-- Goal of the exercise --
Copy the records below exactly as they are written.

-- Supplied information --

• • •

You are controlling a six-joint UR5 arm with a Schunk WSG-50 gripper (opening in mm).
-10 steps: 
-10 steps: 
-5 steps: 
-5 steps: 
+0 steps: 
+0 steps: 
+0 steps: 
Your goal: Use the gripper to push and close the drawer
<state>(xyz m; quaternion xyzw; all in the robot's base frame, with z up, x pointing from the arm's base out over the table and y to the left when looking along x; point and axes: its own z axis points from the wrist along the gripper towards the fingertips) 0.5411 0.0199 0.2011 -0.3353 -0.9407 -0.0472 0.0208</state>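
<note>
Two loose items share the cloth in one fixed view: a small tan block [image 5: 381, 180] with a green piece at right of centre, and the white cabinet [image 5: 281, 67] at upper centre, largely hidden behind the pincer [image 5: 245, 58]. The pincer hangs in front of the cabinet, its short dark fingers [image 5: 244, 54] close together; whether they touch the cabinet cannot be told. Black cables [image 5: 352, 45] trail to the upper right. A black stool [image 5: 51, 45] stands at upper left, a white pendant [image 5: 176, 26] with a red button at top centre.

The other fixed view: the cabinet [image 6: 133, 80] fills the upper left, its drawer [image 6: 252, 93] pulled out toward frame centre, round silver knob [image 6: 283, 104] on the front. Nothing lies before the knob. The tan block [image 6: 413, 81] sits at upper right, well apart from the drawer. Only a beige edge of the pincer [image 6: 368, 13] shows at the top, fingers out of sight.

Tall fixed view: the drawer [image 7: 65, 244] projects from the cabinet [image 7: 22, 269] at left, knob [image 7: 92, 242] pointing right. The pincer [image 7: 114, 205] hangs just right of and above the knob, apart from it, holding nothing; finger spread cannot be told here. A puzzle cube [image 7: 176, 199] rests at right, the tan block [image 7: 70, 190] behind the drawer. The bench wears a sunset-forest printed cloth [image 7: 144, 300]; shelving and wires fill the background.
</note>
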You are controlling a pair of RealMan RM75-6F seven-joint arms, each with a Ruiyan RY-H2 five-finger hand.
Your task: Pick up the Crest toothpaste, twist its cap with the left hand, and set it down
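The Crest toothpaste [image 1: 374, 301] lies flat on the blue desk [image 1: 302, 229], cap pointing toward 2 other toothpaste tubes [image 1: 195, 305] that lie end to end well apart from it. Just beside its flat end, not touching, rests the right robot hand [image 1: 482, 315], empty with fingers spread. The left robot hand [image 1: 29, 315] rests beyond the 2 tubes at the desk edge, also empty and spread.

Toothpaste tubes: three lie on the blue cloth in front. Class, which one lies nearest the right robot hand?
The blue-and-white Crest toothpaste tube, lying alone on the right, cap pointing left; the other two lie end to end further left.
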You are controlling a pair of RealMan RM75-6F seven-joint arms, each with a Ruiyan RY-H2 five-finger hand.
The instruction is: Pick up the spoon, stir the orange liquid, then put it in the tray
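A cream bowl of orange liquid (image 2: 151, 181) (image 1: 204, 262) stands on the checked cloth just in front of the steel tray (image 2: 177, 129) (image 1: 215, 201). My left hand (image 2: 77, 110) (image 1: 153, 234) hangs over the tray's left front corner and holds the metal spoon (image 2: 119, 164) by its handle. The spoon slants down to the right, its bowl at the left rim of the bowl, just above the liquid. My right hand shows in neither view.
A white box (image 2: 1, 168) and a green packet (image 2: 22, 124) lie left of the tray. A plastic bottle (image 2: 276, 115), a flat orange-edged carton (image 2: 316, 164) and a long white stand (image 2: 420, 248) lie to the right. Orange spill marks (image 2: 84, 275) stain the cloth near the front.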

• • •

-- Expected answer --
You are controlling a six-joint UR5 arm with a Schunk WSG-50 gripper (opening in mm).
-10 steps: 
-10 steps: 
-5 steps: 
-5 steps: 
+0 steps: 
+0 steps: 
+0 steps: 
Your goal: Use the gripper to push and close the drawer
<state>(xyz m; quaternion xyzw; all in the robot's base frame, with z up, x pointing from the arm's base out over the table and y to the left when looking along x; point and axes: its own z axis points from the wrist along the gripper towards the fingertips) 0.5411 0.0199 0.2011 -0.3353 -0.9407 -0.0472 0.0208</state>
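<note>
Two loose items share the cloth in one fixed view: a small tan block [image 5: 381, 180] with a green piece at right of centre, and the white cabinet [image 5: 281, 67] at upper centre, largely hidden behind the pincer [image 5: 245, 58]. The pincer hangs in front of the cabinet, its short dark fingers [image 5: 244, 54] close together; whether they touch the cabinet cannot be told. Black cables [image 5: 352, 45] trail to the upper right. A black stool [image 5: 51, 45] stands at upper left, a white pendant [image 5: 176, 26] with a red button at top centre.

The other fixed view: the cabinet [image 6: 133, 80] fills the upper left, its drawer [image 6: 252, 93] pulled out toward frame centre, round silver knob [image 6: 283, 104] on the front. Nothing lies before the knob. The tan block [image 6: 413, 81] sits at upper right, well apart from the drawer. Only a beige edge of the pincer [image 6: 368, 13] shows at the top, fingers out of sight.

Tall fixed view: the drawer [image 7: 65, 244] projects from the cabinet [image 7: 22, 269] at left, knob [image 7: 92, 242] pointing right. The pincer [image 7: 114, 205] hangs just right of and above the knob, apart from it, holding nothing; finger spread cannot be told here. A puzzle cube [image 7: 176, 199] rests at right, the tan block [image 7: 70, 190] behind the drawer. The bench wears a sunset-forest printed cloth [image 7: 144, 300]; shelving and wires fill the background.
</note>
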You are controlling a pair of RealMan RM75-6F seven-joint arms, each with a Ruiyan RY-H2 five-finger hand.
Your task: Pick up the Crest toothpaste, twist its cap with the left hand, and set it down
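The Crest toothpaste [image 1: 374, 301] lies flat on the blue desk [image 1: 302, 229], cap pointing toward 2 other toothpaste tubes [image 1: 195, 305] that lie end to end well apart from it. Just beside its flat end, not touching, rests the right robot hand [image 1: 482, 315], empty with fingers spread. The left robot hand [image 1: 29, 315] rests beyond the 2 tubes at the desk edge, also empty and spread.

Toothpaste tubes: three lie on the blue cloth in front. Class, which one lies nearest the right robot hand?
The blue-and-white Crest toothpaste tube, lying alone on the right, cap pointing left; the other two lie end to end further left.
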You are controlling a pair of RealMan RM75-6F seven-joint arms, each with a Ruiyan RY-H2 five-finger hand.
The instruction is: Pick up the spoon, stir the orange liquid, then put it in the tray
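A cream bowl of orange liquid (image 2: 151, 181) (image 1: 204, 262) stands on the checked cloth just in front of the steel tray (image 2: 177, 129) (image 1: 215, 201). My left hand (image 2: 77, 110) (image 1: 153, 234) hangs over the tray's left front corner and holds the metal spoon (image 2: 119, 164) by its handle. The spoon slants down to the right, its bowl at the left rim of the bowl, just above the liquid. My right hand shows in neither view.
A white box (image 2: 1, 168) and a green packet (image 2: 22, 124) lie left of the tray. A plastic bottle (image 2: 276, 115), a flat orange-edged carton (image 2: 316, 164) and a long white stand (image 2: 420, 248) lie to the right. Orange spill marks (image 2: 84, 275) stain the cloth near the front.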

What the exercise asked for is now done.